Estas personas, en un mundo de mercantilización de la cultura y la educación en el vivimos, siguen viéndose dentro de la perspectiva de capital humano -en este caso, capital “poco valioso”-, con lo que se reproduce una terrible visión estereotipada en la que las familias en situación de pobreza, por su propia condición, no tienen nada valioso que ofrecer: “los pobres, son los excluidos del intercambio, los marginados, los que no son tenidos en consideración debido a que carecen, siquiera sea temporalmente, de capacidad de intercambio.” (Martínez, 2011, p. 20).
Un cambio del relato
Pienso que lo que debe buscarse a través de las acciones de la escuela, sin embargo, además de necesaria inversión económica para apoyo a estos colectivos, es la deconstrucción del relato de la diversidad en los entornos educativos, que al fin y al cabo son proyección de otros contextos vitales. Establecer siempre, per se, una relación directa entre pobreza y precariedad no favorece el complejo proceso de desentramar una idea de diferencia vista en la tradición como una característica conducente al abandono.
Este cuestionamiento “ha de hacerse a través de la deconstrucción del conocimiento pedagógico generado a partir de clasificaciones, estándares, etiquetados, catálogos, baterías, etc.” (Calderón, Calderón y Rascón, 2016, p. 56), un cuestionamiento que nos lleve a cambiar los relatos manidos de la escuela que lo que muchas veces han reproducido relaciones jerárquicas de poder.

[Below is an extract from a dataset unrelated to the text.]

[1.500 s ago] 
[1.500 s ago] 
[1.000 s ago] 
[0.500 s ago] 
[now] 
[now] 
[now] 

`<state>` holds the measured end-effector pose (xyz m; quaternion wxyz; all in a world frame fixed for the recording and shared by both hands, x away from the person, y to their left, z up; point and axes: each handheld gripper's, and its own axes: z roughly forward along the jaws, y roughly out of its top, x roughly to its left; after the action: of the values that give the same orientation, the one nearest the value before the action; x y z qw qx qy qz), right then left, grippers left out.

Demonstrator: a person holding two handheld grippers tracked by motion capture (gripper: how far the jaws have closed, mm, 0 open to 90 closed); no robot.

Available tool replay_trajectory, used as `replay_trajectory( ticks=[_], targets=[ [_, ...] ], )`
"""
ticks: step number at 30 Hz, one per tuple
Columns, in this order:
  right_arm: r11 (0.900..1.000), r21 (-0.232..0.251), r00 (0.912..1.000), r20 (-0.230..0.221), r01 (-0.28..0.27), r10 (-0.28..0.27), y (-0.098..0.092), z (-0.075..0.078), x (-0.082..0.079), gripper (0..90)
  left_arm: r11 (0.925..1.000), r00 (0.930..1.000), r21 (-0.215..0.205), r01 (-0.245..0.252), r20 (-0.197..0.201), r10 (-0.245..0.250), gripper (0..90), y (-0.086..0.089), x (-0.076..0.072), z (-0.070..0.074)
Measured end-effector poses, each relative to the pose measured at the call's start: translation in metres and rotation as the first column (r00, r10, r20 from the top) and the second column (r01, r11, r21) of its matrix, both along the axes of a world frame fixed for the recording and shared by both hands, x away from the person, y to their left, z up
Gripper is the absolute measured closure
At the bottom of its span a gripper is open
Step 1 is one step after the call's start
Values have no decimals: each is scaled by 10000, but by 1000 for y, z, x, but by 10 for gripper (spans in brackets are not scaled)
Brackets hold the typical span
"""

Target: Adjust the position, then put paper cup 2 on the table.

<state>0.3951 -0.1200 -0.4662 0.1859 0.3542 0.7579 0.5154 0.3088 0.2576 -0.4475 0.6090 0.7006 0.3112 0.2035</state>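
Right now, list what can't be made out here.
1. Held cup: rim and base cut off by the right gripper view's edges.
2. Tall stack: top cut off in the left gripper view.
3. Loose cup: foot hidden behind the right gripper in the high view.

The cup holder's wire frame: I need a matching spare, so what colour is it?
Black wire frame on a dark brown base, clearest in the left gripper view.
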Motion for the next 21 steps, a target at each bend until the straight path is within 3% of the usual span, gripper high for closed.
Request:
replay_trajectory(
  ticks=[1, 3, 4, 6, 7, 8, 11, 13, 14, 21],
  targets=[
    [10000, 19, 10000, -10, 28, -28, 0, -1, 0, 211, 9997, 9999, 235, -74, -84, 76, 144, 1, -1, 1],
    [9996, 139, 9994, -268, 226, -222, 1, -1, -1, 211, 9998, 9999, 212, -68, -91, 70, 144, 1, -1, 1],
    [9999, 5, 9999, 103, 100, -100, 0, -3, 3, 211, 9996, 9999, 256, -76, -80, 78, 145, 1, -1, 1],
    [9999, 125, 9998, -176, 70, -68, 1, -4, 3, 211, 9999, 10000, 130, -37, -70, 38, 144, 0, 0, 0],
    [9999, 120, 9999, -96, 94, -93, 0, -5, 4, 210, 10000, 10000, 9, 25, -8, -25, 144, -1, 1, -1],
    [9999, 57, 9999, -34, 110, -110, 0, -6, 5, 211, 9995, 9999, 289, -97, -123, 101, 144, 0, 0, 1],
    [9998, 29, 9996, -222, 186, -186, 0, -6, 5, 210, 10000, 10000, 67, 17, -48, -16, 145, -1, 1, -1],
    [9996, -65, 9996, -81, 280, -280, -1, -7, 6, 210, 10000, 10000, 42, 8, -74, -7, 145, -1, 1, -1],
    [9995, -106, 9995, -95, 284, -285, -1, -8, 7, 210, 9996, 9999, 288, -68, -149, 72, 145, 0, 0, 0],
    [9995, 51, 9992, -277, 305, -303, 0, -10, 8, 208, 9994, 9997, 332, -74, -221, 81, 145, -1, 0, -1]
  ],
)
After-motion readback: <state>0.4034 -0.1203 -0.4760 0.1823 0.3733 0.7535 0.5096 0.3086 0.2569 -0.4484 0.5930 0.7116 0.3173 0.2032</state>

Es el momento, en definitiva, de no seguir dejando fuera de los discursos educativos a las personas sobre las que, por cualquier condicionante previo, siempre se ha pensado que no tienen nada que aportar. Es el momento de cambiar el relato y de luchar para que dejen de ser receptores pasivos de políticas de supuesta compensación de su diferencia.
Y esa lucha debe hacerse con la intención de hacer de la diferencia, de toda diferencia, un valor indiscutible y genuino que nos conduzca hacia la idea de que toda categoría asociada lo marginal es contraria al respeto a los derechos humanos.
Recursos
Calderón, I., Calderón, J.M. y Rascón, Mª T. (2016). De la identidad del ser a la pedagogía de la diferencia. Teoría de la Educación. Revista Interuniversitaria, 28 (1). Salamanca: Ediciones Universidad de Salamanca.
Connell, R.W. (1997). Escuelas y justicia social. Madrid: Morata
Martínez, B. (2011). Luces y sombras de las medidas de atención a la diversidad en el camino de la inclusión educativa. Revista Interuniversitaria de Formación de Profesorado, 70, 25(1), 165-184.